Gretel Synthetics
Gretel Synthetics is a library designed by Gretel.ai to create synthetic data that users can freely use and experiment with. This library is open-source and caters to developers and data scientists who are keen on using machine learning models to generate synthetic data. It offers tools for transforming real datasets into synthetic counterparts, preserving privacy while maintaining utility.
Documentation and Getting Started
To help users get started, Gretel Synthetics provides comprehensive documentation. This includes guides on configuration, training models, and generating synthetic records. Beginners can explore the library through interactive tutorials available in Jupyter notebooks, easily accessible via Google Colab.
Installation
Installing Gretel Synthetics involves a few steps. First, the user must ensure that some dependencies like TensorFlow, SDV (Synthetic Data Vault), and PyTorch are installed separately based on the models to be used. This can be done using Python's package manager with commands like:
pip install tensorflow==2.12.1 # Required for LSTM model
pip install sdv<0.18 # Required for ACTGAN model
pip install torch==2.0 # Required for Timeseries DGAN
To install the Gretel Synthetics package itself, one can clone the repository and use:
pip install -U .
or simply:
pip install gretel-synthetics
Suggested Development Environment
For users seeking to use a GPU for faster processing, setting up a virtual environment with Conda is recommended. The library also provides a setup script to ease the installation of necessary software packages for GPU usage, particularly suitable for Ubuntu 18.04 environments.
Model Overviews
Timeseries DGAN
Gretel Synthetics provides a timeseries DoppelGANger (DGAN) module, implemented in PyTorch. This module is specifically optimized for handling timeseries data.
ACTGAN
ACTGAN is an extension of the classic CTGAN model, boasting improvements in memory usage and data transformation capabilities. It leverages the functionalities of the SDV library, designed for creating high-quality synthetic data.
LSTM
This is a user-friendly module for generating synthetic data with neural networks, using Tensorflow in the backend to handle the complexities. It provides two primary modes:
- Simple Mode: Tailored for line-by-line training on text files.

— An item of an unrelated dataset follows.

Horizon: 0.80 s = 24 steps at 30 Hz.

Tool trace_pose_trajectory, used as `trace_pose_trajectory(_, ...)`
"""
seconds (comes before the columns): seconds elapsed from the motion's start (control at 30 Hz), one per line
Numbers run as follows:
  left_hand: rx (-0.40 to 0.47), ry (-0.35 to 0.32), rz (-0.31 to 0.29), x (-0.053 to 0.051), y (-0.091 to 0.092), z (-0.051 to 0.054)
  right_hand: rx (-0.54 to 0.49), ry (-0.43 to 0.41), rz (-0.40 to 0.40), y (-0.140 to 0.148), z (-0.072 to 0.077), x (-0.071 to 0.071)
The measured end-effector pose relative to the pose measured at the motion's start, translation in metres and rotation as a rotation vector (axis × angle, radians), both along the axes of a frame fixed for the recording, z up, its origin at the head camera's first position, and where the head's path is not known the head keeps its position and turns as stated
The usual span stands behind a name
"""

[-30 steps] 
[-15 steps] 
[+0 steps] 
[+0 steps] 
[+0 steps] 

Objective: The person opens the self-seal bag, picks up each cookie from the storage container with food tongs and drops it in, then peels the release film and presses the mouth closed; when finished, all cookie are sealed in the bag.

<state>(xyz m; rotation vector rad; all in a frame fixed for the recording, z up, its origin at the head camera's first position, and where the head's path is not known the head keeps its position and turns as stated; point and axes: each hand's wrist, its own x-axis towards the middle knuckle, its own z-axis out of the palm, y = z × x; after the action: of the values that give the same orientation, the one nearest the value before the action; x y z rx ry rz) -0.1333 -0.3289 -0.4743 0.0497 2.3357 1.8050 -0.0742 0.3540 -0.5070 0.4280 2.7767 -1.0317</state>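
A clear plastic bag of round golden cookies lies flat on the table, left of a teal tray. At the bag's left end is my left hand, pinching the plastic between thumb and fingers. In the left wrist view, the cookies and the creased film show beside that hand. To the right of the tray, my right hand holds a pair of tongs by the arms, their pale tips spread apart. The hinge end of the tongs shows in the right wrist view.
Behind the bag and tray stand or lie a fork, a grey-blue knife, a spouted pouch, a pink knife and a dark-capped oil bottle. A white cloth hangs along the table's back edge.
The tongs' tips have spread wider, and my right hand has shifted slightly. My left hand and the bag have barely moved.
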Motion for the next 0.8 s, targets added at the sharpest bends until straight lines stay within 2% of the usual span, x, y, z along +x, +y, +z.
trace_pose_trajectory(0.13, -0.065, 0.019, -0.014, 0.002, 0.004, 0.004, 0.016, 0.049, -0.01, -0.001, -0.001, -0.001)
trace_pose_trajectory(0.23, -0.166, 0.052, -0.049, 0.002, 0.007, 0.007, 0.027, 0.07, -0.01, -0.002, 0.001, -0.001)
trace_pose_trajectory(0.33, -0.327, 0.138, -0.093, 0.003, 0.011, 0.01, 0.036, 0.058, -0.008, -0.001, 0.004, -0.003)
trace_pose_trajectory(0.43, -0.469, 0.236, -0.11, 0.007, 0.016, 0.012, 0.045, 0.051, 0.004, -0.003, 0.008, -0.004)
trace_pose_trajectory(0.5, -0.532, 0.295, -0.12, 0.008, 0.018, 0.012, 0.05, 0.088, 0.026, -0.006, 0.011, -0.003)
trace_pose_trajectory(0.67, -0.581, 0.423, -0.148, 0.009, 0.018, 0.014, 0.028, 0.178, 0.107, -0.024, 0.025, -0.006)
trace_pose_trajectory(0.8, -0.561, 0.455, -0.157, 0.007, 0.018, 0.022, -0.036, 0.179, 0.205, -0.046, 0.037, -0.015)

- DataFrame Mode: Suitable for CSV or DataFrames, organizing data in batches of columns for model training.
Core Components
Gretel Synthetics consists of essential components crucial for synthetic data generation:
- Configurations: Define parameters necessary for model training and data generation, with options to save and archive models.
- Tokenizers: Convert text data into integer IDs for processing by underlying machine learning engines.
- Training: Involves setting up configurations and tokenizers to build models that can generate data.
- Generation: Utilizes trained models to produce new data records, ensuring they comply with given constraints through optional validation.
Utilities and Privacy
The library includes utilities for advanced model training and dataset evaluation, available through an additional installation of utils
. Moreover, it supports differential privacy in TensorFlow mode, leveraging the TensorFlow Privacy library to ensure that the training data's privacy is respected during the generation process.
Overall, Gretel Synthetics provides a flexible and comprehensive solution for generating synthetic data, making it easier for developers and researchers to access and experiment with machine learning models safely and efficiently.